* **What you need to do**
Find the line that contains "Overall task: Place". Repeat that line and all lines following it, exactly, through the end of the listing below.

* **Source material**

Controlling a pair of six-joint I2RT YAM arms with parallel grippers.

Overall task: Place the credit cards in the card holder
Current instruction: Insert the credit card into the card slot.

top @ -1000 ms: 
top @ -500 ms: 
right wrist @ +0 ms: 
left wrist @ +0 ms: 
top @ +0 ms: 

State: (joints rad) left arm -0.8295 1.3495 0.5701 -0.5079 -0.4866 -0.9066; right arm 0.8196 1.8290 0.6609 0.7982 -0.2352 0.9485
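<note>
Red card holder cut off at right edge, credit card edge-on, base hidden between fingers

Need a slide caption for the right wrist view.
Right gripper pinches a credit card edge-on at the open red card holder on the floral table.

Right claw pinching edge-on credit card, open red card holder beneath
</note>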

* **Answer for the task**
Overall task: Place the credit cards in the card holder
Current instruction: Insert the credit card into the card slot.

top @ -1000 ms: 
top @ -500 ms: 
right wrist @ +0 ms: 
left wrist @ +0 ms: 
top @ +0 ms: 

State: (joints rad) left arm -0.8295 1.3495 0.5701 -0.5079 -0.4866 -0.9066; right arm 0.8196 1.8290 0.6609 0.7982 -0.2352 0.9485
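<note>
Red card holder cut off at right edge, credit card edge-on, base hidden between fingers

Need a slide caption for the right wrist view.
Right gripper pinches a credit card edge-on at the open red card holder on the floral table.

Right claw pinching edge-on credit card, open red card holder beneath
</note>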

No more output is needed.